DATASET RECORDS below:

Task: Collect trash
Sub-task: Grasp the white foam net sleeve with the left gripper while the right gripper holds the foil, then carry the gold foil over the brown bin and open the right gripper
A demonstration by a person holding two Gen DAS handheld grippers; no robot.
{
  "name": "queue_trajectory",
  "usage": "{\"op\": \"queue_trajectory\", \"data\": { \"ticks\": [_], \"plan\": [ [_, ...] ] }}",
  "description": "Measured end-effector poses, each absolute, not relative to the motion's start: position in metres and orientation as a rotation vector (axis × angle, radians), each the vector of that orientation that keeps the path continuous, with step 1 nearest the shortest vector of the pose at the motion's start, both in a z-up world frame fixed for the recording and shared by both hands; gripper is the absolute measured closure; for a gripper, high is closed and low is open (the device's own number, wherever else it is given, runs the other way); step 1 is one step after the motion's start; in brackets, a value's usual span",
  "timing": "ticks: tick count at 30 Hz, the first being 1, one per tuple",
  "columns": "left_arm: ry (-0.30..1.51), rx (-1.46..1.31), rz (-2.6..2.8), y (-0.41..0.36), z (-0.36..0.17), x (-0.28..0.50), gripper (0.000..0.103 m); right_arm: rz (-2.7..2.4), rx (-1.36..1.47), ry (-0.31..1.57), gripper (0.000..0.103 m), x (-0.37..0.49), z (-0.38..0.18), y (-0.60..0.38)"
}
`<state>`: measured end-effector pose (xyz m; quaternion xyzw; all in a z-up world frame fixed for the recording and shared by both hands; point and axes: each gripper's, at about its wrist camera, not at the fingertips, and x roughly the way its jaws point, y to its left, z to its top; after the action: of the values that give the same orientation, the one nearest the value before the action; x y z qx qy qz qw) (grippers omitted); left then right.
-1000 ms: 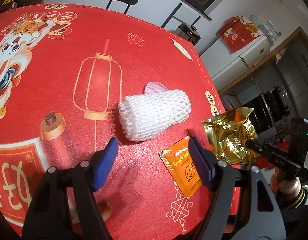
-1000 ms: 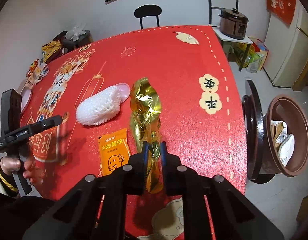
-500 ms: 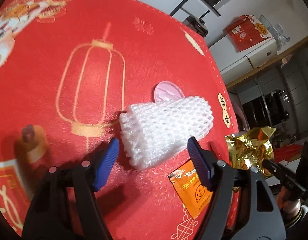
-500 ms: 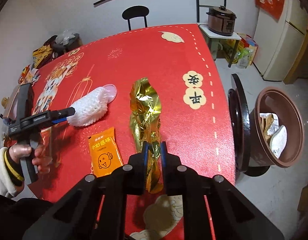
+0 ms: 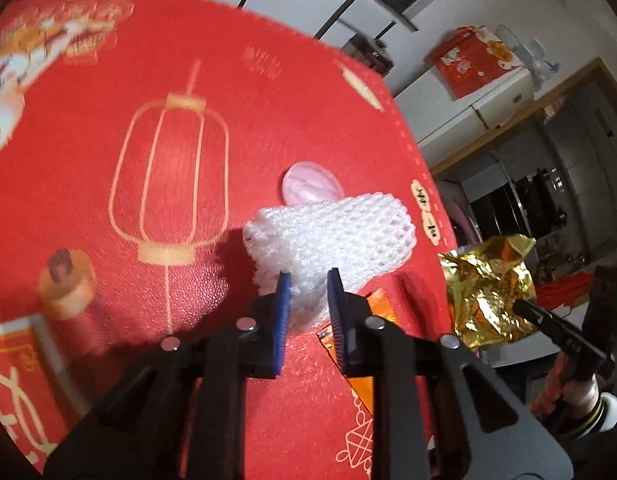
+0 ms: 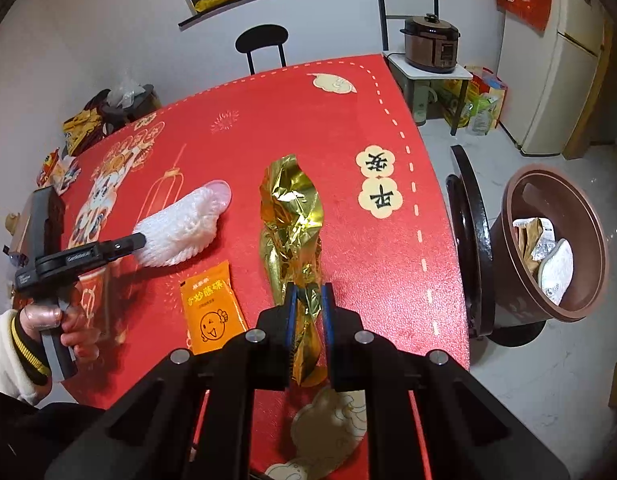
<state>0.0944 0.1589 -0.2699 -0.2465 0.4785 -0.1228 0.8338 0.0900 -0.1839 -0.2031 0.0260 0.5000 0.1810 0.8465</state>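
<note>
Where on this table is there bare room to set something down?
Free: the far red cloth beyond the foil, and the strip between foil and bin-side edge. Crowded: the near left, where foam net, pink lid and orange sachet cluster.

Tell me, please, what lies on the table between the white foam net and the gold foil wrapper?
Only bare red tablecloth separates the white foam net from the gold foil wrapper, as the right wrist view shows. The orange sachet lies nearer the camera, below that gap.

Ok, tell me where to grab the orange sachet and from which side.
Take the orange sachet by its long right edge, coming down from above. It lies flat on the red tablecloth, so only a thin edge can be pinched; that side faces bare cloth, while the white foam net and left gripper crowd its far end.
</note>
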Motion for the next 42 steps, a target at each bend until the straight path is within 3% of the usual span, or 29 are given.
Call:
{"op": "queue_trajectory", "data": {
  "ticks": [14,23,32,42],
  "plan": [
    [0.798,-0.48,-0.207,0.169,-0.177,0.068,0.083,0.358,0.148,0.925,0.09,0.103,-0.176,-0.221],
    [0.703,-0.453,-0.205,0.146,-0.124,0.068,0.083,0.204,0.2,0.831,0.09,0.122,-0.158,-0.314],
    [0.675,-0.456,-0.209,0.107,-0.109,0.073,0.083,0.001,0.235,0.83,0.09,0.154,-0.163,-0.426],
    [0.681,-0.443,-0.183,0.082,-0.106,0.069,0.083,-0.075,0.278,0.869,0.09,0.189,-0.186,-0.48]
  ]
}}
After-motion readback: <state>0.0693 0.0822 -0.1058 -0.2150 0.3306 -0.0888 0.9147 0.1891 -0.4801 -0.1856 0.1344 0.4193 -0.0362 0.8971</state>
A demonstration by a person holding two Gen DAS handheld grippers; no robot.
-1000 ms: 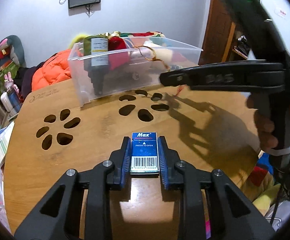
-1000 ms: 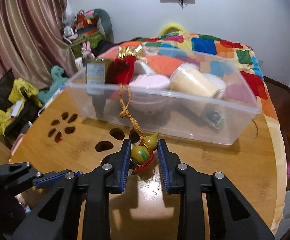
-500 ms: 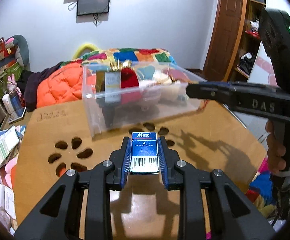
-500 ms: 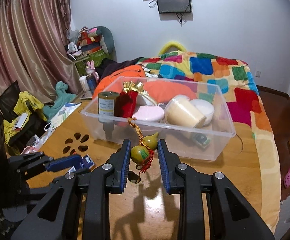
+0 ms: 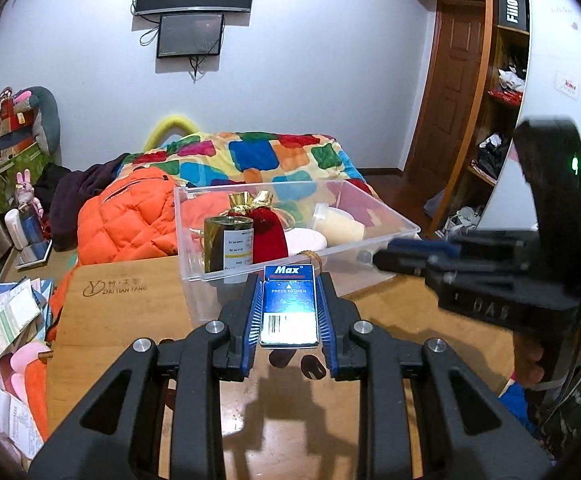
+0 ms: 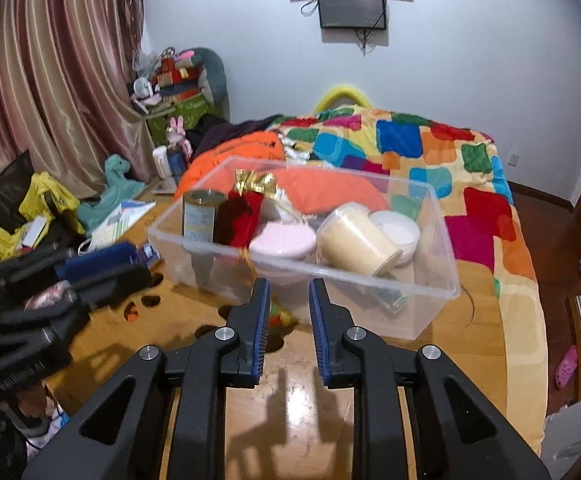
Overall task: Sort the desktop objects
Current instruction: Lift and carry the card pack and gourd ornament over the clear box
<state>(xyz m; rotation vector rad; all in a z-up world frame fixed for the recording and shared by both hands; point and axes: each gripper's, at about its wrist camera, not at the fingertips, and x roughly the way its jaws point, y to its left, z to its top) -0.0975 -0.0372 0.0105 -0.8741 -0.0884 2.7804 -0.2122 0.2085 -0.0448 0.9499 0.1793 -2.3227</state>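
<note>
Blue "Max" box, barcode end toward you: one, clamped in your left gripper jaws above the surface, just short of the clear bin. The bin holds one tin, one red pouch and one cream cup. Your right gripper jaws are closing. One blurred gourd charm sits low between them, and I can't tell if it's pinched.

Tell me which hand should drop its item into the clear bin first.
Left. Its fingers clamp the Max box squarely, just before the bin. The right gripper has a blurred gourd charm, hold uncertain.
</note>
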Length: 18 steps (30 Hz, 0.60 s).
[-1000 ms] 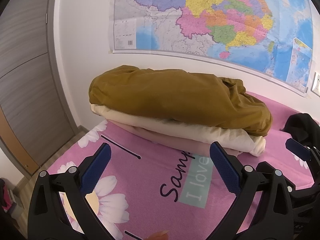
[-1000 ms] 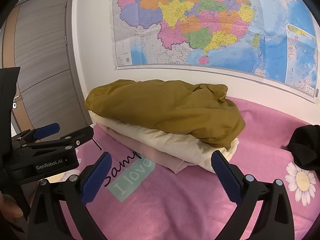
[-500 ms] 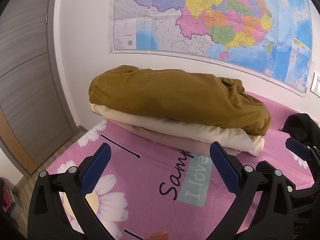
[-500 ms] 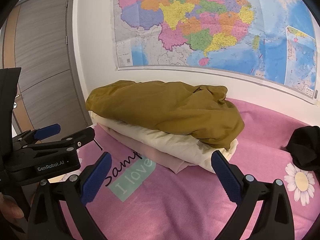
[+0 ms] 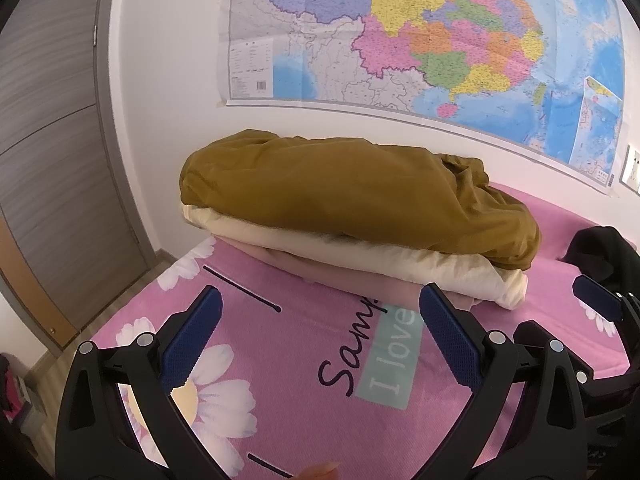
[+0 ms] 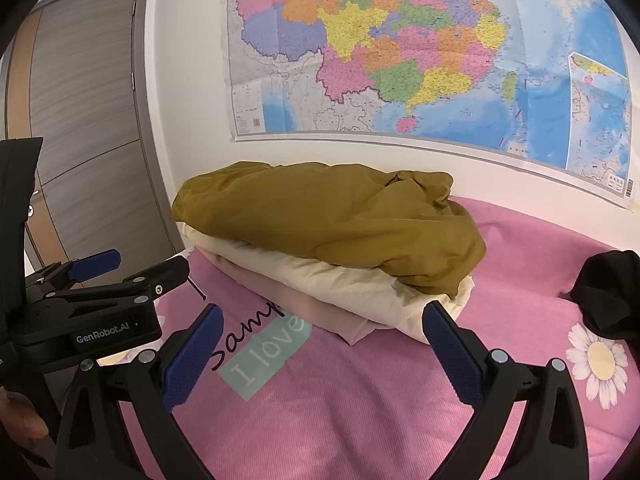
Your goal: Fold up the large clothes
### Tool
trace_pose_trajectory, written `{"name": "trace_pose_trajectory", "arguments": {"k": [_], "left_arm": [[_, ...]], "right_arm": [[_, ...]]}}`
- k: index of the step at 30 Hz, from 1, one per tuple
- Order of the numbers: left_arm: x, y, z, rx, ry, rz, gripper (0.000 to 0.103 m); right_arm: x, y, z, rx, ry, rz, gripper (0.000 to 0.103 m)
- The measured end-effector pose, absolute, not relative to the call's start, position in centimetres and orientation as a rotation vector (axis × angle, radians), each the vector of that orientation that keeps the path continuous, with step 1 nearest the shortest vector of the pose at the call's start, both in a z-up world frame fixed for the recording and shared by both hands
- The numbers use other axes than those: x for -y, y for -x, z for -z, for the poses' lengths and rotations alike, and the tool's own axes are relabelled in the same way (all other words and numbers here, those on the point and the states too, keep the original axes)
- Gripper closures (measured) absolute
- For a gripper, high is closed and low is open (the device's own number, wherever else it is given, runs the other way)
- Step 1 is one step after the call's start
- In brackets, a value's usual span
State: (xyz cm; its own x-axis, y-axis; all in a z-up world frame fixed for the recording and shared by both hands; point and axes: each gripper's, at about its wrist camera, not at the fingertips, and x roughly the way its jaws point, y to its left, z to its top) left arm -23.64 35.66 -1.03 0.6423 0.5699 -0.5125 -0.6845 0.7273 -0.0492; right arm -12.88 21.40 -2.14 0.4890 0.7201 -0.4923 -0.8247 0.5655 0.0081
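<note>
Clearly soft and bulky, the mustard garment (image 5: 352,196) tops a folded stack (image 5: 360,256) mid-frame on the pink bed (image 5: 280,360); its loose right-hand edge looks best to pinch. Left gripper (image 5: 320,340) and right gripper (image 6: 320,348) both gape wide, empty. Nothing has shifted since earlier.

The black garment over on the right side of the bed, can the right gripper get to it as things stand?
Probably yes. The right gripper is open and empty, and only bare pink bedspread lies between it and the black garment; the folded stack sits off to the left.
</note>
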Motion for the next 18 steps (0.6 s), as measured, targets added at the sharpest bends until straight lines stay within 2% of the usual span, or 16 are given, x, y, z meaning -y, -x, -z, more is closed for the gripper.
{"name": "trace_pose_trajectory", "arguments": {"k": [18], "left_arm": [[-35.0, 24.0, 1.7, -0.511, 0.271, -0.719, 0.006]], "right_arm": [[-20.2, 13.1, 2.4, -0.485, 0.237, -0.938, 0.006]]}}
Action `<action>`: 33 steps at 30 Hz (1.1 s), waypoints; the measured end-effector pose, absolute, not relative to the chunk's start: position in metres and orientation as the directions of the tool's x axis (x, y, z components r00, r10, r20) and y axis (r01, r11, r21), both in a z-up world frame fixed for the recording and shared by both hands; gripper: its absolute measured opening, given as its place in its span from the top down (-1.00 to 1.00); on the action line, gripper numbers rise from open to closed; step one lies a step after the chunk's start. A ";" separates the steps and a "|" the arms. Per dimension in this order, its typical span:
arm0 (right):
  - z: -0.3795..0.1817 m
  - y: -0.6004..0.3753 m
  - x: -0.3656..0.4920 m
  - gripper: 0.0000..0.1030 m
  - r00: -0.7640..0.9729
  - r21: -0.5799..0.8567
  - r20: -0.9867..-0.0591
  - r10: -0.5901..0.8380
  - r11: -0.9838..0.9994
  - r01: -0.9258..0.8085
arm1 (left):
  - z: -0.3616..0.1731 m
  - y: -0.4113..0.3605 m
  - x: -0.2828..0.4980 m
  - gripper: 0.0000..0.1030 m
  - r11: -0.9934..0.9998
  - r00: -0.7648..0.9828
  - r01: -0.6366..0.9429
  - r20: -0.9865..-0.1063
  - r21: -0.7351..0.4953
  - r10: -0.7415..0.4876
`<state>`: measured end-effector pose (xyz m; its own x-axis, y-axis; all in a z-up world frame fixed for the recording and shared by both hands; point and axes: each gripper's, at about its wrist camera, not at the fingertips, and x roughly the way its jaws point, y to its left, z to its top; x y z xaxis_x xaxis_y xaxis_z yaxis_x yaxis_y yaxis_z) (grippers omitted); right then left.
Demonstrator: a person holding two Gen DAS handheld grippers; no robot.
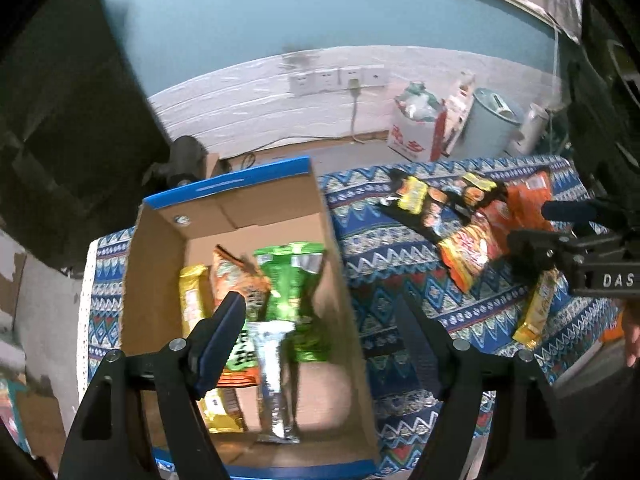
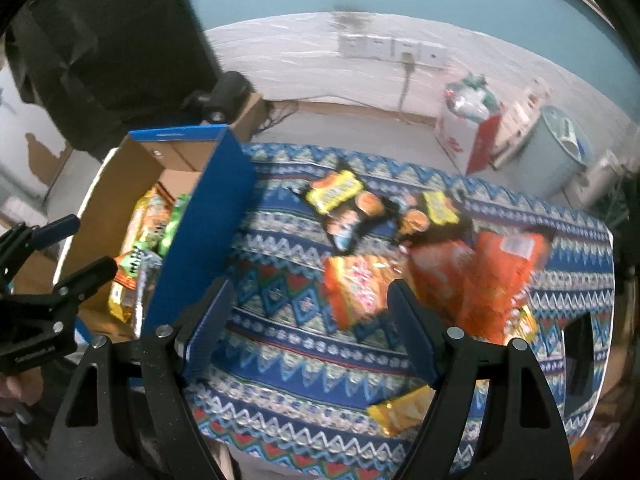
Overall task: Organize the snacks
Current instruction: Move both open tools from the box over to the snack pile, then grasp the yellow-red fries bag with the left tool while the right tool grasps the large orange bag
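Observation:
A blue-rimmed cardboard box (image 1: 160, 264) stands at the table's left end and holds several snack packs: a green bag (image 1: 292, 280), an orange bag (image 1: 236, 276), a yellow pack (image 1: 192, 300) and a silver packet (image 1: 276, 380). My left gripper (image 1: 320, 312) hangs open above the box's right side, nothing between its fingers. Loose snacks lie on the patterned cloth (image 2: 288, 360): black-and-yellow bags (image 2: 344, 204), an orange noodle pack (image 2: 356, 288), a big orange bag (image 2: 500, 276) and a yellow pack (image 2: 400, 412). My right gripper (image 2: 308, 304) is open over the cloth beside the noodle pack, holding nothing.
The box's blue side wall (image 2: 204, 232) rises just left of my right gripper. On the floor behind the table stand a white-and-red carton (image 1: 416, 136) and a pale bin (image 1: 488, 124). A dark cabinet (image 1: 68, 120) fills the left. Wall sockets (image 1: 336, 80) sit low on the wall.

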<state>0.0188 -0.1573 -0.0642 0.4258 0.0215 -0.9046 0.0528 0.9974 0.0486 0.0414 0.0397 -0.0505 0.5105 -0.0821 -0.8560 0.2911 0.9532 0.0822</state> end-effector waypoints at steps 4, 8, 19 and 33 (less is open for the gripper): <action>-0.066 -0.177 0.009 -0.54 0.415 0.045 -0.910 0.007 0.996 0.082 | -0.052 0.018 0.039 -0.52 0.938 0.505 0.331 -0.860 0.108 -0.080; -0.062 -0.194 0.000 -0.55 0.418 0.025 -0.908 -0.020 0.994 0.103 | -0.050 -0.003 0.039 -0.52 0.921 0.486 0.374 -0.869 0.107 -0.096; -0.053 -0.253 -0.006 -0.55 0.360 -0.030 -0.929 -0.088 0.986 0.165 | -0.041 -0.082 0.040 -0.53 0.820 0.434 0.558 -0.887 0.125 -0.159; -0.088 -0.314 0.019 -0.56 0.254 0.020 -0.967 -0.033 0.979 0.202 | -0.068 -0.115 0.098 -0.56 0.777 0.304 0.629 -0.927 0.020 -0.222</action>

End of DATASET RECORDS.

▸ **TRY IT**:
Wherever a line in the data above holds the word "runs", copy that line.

▸ **RESULT BELOW**:
  "description": "Measured end-effector poses, each absolute, not relative to the motion's start: position in metres and orientation as a rotation vector (axis × angle, radians), each the vector of that orientation that keeps the path continuous, with step 1 nearest the shortest vector of the pose at the motion's start, both in a z-up world frame fixed for the recording and shared by both hands; gripper is the absolute measured closure; for a gripper, high is closed and low is open (the device's own number, wherever else it is given, runs the other way); step 1 is one step after the motion's start; in brackets, a value's usual span",
- For a gripper, high is closed and low is open (the device's own number, wherever else it is given, runs the other way)

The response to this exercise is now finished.